During the Civil War Charleston and Atlanta were burned to the ground by the Yankees, but Savannah was spared. They were occupied for a time by the North, which is probably why they weren't burned. There are a lot of homes/businesses from the 1700's/early 1800's left, and most have been very well maintained. It is a very beautiful and interesting place.
Most of River Street is bars/grills, so there isn't much sightseeing to do there, but do take a riverboat ride, it's very informative. The carriage rides are interesting, and save a lot of walking, but they are very crowded accomodations, and you don't slow down or stop to see anything. It's true that Savannah was a pretty wild town in it's day, but I think mainly because it was a main seaport(You Know How Them Sailors Are!!), and it is the oldest city in Georgia. It was originally colonized by debtors, brought here from the English jails. That was done because you had the English in the North and the French in the South, and they were constantly fighting over the territory. The English considered the debtors expendable, and easily replaced since the jails were full of them, so they placed them in Savannah as a sort of Buffer Zone to slow down the French advancing northward.
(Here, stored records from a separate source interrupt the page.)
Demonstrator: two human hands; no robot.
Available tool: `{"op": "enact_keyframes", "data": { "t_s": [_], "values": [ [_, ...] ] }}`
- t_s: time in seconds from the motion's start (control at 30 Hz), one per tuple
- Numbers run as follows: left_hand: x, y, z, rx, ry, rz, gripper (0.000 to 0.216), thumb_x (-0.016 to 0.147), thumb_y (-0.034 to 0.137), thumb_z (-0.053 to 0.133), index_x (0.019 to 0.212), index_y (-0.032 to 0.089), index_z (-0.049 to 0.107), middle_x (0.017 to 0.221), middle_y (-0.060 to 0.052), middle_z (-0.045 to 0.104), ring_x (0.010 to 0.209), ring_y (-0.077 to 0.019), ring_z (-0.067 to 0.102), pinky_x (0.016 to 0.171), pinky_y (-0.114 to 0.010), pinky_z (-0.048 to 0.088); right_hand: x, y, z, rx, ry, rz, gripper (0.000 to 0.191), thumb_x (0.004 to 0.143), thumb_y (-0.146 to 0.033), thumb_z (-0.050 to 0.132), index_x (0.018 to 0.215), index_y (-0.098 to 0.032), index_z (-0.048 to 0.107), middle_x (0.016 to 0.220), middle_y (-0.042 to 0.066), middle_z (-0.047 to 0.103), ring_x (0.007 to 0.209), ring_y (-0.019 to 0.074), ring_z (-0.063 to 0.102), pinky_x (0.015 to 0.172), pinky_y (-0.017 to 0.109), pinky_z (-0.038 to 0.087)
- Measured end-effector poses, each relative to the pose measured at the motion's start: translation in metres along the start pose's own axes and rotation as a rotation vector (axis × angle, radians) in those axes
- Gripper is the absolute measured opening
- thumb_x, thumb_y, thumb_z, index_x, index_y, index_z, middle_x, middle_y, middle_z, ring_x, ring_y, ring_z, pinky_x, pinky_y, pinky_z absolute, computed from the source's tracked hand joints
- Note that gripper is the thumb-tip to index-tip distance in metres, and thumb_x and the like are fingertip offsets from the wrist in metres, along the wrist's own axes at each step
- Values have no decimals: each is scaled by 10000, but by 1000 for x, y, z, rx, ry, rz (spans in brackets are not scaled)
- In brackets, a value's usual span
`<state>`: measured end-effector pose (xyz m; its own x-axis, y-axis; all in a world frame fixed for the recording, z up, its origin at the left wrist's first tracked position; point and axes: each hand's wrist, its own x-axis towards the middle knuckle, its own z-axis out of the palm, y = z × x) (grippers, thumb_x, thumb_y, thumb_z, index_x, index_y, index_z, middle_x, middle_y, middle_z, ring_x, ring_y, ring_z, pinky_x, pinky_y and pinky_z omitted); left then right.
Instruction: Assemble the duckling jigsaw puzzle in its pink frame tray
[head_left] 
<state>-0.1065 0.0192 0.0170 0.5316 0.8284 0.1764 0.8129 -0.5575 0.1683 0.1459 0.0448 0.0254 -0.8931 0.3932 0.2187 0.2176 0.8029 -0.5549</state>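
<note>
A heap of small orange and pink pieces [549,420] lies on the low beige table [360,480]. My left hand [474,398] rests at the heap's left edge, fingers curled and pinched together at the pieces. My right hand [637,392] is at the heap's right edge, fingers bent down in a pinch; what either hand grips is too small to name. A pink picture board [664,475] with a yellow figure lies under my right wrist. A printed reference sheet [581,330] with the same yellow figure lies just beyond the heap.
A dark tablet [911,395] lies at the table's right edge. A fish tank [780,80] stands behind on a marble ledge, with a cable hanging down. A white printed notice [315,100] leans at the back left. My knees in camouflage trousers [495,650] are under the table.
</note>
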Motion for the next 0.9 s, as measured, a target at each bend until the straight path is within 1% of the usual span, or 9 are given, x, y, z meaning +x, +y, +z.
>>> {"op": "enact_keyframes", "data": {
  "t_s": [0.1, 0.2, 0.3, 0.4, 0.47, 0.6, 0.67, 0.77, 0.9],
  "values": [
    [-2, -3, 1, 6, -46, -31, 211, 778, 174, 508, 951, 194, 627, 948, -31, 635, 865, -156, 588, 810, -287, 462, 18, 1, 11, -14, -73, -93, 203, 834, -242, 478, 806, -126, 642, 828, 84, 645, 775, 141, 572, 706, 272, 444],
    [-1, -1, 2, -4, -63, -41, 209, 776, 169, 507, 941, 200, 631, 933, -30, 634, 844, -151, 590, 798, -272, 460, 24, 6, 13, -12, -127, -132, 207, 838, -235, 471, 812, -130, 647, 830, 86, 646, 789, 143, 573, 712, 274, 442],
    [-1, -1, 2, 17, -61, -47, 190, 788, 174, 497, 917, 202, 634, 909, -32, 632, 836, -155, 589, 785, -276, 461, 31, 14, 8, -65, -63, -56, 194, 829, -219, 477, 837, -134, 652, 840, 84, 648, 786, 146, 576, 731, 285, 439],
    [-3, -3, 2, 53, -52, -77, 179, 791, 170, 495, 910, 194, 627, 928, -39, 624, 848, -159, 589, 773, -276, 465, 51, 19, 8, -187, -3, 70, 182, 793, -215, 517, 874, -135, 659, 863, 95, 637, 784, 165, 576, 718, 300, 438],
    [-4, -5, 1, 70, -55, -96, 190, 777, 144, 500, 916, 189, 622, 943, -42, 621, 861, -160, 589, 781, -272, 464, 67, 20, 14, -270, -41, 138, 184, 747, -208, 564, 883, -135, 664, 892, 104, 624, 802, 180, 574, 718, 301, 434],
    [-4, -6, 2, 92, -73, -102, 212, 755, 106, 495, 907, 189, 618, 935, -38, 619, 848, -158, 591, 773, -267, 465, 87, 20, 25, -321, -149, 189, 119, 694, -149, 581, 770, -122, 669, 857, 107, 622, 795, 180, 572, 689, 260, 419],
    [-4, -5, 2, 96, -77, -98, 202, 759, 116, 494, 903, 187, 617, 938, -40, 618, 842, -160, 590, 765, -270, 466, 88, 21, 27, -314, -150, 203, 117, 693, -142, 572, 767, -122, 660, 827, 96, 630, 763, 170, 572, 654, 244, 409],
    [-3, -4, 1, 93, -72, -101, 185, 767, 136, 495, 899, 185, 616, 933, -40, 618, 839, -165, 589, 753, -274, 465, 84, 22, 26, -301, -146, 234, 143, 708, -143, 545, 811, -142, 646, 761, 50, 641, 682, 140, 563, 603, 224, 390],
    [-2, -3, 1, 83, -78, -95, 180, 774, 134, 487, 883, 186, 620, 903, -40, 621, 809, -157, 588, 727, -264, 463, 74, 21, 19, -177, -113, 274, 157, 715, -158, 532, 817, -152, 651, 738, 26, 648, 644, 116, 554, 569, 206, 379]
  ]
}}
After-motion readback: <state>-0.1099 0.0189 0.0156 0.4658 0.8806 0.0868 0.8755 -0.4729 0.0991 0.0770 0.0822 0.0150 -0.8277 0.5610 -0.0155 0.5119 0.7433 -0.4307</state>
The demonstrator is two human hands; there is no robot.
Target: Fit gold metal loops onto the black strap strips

A large part of the affluent Savannah society came from New York, New Jersey and Pennsylvania, generally military persons who were there to protect the territory in the early 1700's. It is truly a wonderful visit if you are interested in architecture and history. It is hot, and there is a lot of walking involved if you want to see things at a leisurly pace. I would be a little wary of some of the antique shops, I did see an awful lot of reproductions, some of the higher priced "high class" restaurants were a bust(one on 37th/Drayton for sure), and the closer you get to the historic district the higher the room rates, but there is plenty of public parking that is very affordable, so we took a room at the far southern end at I-95.
All in all, it is a very nice vacation.